Hiks...
Hiks...
Isak tangis Alana terus terdengar di dalam pelukan Govie, Govie berusaha untuk menenangkannya namun Alana tak kunjung diam.
"Al udah, Galvin bakal marah liat Lo nangis kayak gini terus," ujar Govie, namun Alana hanya menggelengkan kepalanya.
"G-gue gak tau gue harus gimana, coba aja gue pulang gak telat, pasti Galvin gak akan kecelakaan," ujar Alana dengan suara lirihnya.
Govie menarik Alana dari dalam pelukannya. "Ini semua pasti akan terjadi, ini udah takdir. Stop nyalain diri Lo sendiri atas apa yang terjadi, Al," jawab Govie dengan tatapan tajamnya, tangannya mengusap air mata yang membasahi wajahnya.
"Sekarang kita masuk ke dalem yuk? Temenin Galvin, dia pasti butuh Lo banget."
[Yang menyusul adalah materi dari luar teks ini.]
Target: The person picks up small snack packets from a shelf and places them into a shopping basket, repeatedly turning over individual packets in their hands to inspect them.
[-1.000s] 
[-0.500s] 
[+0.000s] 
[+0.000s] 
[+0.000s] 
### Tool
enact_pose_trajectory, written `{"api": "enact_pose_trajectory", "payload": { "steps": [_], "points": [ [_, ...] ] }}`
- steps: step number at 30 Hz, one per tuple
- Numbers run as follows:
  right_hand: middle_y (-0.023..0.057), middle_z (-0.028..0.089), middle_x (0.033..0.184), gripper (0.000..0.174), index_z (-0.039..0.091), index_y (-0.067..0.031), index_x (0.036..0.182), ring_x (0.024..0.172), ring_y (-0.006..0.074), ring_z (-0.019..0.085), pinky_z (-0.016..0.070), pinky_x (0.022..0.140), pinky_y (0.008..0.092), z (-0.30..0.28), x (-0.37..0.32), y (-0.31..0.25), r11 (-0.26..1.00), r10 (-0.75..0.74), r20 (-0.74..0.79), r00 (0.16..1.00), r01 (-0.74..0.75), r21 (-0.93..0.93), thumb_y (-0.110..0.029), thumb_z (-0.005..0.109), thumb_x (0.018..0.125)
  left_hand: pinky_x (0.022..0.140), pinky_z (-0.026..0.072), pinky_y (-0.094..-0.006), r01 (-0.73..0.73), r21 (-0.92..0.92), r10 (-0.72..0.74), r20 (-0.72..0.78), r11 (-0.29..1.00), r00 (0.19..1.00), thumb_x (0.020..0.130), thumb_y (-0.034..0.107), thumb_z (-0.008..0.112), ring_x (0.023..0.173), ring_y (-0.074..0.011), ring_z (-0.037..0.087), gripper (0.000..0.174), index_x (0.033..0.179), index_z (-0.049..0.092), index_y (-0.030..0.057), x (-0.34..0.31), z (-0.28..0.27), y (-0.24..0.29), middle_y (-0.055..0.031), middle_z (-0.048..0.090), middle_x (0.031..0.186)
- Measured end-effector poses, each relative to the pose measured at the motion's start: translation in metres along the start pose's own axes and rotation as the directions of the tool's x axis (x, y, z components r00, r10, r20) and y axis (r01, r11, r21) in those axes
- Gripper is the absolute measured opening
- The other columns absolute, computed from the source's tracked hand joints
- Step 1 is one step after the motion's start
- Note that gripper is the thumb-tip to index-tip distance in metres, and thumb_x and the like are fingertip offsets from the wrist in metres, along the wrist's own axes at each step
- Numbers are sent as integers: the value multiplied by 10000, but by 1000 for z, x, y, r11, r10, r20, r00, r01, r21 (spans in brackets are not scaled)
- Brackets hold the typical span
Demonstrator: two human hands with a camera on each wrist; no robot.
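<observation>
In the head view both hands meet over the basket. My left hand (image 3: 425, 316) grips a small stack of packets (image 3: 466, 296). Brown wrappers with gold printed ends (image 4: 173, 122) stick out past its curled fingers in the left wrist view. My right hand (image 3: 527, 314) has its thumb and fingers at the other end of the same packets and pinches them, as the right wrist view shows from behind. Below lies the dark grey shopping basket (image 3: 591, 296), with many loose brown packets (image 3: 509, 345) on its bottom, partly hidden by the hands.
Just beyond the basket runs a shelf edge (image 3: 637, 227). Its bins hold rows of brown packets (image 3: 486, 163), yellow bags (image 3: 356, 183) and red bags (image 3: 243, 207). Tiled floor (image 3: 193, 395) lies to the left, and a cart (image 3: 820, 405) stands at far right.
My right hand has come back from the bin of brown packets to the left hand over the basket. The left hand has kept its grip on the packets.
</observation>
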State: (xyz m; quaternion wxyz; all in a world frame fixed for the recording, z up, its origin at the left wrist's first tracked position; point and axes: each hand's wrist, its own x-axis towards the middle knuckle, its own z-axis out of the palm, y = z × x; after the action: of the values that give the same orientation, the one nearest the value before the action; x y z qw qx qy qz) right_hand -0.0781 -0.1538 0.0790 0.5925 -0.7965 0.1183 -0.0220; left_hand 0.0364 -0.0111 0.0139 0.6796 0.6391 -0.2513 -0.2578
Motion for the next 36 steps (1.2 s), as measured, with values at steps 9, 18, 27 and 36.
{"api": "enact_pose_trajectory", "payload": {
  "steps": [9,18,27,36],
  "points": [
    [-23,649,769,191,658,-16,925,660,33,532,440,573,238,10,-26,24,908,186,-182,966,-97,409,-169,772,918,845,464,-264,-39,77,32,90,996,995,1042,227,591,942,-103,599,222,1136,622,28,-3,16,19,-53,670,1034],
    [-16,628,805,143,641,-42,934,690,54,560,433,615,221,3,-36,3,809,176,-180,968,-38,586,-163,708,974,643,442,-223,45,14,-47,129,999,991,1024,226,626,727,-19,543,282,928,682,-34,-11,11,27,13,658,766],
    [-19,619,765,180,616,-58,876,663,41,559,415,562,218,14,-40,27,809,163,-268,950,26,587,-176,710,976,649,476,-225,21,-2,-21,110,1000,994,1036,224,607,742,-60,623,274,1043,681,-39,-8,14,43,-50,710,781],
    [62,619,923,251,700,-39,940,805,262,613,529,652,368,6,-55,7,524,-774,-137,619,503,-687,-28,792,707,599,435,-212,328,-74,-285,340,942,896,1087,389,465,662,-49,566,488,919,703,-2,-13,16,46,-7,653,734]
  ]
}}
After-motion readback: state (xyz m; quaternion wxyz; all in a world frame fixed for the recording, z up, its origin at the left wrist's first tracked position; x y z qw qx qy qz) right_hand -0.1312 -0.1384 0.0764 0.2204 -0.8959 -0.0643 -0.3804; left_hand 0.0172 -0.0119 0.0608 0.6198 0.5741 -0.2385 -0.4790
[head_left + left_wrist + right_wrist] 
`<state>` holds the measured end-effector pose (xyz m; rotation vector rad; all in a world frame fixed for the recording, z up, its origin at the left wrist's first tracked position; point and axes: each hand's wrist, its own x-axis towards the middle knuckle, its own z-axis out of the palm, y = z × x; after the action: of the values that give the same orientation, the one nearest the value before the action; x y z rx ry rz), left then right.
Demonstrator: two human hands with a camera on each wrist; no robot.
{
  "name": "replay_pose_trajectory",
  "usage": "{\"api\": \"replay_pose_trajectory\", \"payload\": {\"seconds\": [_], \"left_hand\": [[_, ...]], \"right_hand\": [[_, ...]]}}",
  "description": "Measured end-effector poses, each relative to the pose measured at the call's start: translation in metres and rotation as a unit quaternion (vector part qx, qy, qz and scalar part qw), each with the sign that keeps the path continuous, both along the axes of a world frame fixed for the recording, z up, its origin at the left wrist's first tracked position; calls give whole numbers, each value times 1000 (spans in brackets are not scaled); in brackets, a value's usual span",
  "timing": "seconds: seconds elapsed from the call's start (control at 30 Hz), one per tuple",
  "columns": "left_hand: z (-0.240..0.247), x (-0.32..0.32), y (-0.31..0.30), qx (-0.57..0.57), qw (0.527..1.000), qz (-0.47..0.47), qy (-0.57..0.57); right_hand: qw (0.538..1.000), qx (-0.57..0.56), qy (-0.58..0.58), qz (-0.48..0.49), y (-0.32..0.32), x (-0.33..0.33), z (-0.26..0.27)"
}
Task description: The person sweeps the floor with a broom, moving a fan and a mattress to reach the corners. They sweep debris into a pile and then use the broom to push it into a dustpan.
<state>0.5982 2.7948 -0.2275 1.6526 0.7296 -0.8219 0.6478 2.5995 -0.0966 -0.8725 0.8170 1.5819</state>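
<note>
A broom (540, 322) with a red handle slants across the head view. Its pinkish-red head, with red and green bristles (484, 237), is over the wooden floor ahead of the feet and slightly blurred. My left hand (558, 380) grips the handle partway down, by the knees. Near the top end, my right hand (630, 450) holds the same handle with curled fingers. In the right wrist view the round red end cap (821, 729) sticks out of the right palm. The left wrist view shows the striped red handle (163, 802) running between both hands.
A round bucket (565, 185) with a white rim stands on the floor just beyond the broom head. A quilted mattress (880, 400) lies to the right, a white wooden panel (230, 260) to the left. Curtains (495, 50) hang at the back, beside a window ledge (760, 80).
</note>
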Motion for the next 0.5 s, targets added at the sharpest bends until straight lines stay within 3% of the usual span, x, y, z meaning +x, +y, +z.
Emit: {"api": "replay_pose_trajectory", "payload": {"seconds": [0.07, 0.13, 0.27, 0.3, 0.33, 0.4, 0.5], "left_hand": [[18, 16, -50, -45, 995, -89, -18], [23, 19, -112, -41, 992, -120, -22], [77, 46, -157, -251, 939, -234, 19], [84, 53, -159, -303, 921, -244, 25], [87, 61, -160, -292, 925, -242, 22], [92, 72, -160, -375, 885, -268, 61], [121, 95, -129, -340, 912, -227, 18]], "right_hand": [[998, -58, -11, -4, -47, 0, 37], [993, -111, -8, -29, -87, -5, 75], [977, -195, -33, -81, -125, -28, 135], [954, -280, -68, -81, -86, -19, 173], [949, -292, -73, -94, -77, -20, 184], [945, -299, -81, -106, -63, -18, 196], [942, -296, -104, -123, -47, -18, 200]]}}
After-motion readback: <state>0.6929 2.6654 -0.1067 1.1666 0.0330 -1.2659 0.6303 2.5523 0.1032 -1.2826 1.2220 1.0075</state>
Alana diam sejenak, sebelum menganggukan kepalanya menyetujui. Govie dan Alana pun berdiri, berjalan mendekati pintu. Govie membuka pintu dengan pelan, terlihat Galvin tidur membelakangi pintu.
Tidak ada siapapun di ruangan, karena mereka sibuk untuk mencarikan donor mata untuk Galvin, dan harus segera bisa di dapatkan.
Alana dan Govie mendekat, tangan Alana bergetar namun Govie memegangnya berusaha untuk membuat Alana kuat.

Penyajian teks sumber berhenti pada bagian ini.